Automobile route along coastline of Ventura County, California that opened in 1913

The Rincon Parkway is a portion of California State Route 1 along the north coast of Ventura County, California. This narrow coastal area north of the city of Ventura and south of the Santa Barbara County line is commonly referred to as The Rincon. The automobile route along this portion of coastline opened up in 1913 as the Rincon Causeway or the Rincon Sea Level Road as the first driveable coastal route for motorists traveling between San Francisco and Los Angeles, California. The access road alongside the railroad bed, that cut through the area in 1886, provided the basis for building the Rincon Sea Level Road.

==History==
Historical travel by foot or horseback along the small alluvial fan beaches and coastal bluffs had to wait for the low tide due to the rock outcroppings which have always made travel difficult along this dramatic meeting of the Santa Ynez Mountains with the Pacific Ocean. A safer but longer and steeper route was over Casitas Pass and is the more likely route used to travel between Mission San Buenaventura and Mission Santa Barbara than the El Camino Real as designated with commemorative bell markers. Stagecoaches along the coast were delayed by high tides, storms, mud or rock slides before an alternate route was established over the inland Casitas Pass that was accessed by traveling through the narrow Ventura River Valley towards Ojai. The route over the Casitas Pass was still used for stagecoach travel to the Santa Barbara area after the opening of a tunnel through the San Fernando Pass in 1876 which completed the inland railroad route and provided an alternate means of travel to northern California.

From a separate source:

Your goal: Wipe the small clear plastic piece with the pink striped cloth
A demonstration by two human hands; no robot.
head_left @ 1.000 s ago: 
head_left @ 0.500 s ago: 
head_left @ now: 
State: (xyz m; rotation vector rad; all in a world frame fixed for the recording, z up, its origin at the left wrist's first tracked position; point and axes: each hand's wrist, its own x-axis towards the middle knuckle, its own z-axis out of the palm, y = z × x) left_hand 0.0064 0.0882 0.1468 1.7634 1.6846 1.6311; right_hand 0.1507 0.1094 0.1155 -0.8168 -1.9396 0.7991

As the automobile age began, motorists had to follow the Ventura River Valley towards Nordhoff to the road over Casitas Pass. Civic boosters were eager to open the more direct coastal route. The moment arrived with the construction of the Coast Line by Southern Pacific Railroad. The construction of the railroad had provided an unimproved road flanked by rip-rap but it was often flooded in several sections from the ocean waves.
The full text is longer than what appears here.